Mis en lumière par les premières démarches ethnomusicologiques qui se développent pendant la deuxième moitié du xixe siècle, le folklore d’Europe de l’Est inspire plus explicitement Dvořák dans les deux mouvements suivants, qui consistent en une dumka et un furiant. La première apporte ses contrastes si particuliers, alternant sections mélancoliques et pages légères. Tandis que l’alto lance un chant rauque d’allure ancestrale, le piano frappe un arpège vif qui évoque les cordes pincées de la bandoura. À deux reprises, le quintette au grand complet répond en entonnant une danse chaloupée ; au centre du mouvement, un Vivace sautillant marque une rupture plus franche encore. Mais cela ne suffit pas à altérer le caractère nostalgique du refrain entêtant.

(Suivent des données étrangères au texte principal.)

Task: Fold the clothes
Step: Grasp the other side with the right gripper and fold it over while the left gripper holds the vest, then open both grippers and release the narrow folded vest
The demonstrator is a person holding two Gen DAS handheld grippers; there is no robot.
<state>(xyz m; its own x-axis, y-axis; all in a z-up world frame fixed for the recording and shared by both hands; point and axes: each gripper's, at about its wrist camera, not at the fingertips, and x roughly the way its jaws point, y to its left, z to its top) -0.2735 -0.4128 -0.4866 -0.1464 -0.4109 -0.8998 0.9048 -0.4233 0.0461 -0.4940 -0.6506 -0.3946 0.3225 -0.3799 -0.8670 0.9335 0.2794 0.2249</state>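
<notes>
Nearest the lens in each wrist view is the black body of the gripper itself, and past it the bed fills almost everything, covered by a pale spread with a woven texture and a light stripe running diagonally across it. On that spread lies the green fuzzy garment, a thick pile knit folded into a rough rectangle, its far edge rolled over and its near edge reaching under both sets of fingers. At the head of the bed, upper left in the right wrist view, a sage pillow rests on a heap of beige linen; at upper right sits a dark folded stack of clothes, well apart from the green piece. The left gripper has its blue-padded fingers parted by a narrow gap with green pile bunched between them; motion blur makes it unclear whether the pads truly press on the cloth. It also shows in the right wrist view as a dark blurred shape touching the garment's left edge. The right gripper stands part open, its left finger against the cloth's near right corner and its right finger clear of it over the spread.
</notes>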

Dvořák inverse le rapport de force dans le troisième mouvement : c’est cette fois-ci l’allure endiablée du furiant, cette danse populaire tchèque très vive, qui marque les esprits – on admirera cependant le choral d’un calme miraculeux que le compositeur parvient à tisser au cœur du mouvement. Le finale s’ouvre comme un bal : une introduction invite à la danse et le quintette s’engage dans une polka rustique. Le rythme enlevé des pas se fait omniprésent mais Dvořák n’abandonne pas pour autant la forme subtile de son discours, déployant un parcours harmonique riche et réservant des développements parfois inattendus. Une étonnante prière en choral survient ainsi brièvement à la fin de l’ouvrage, comme pour mieux s’élancer vers le feu d’artifice conclusif.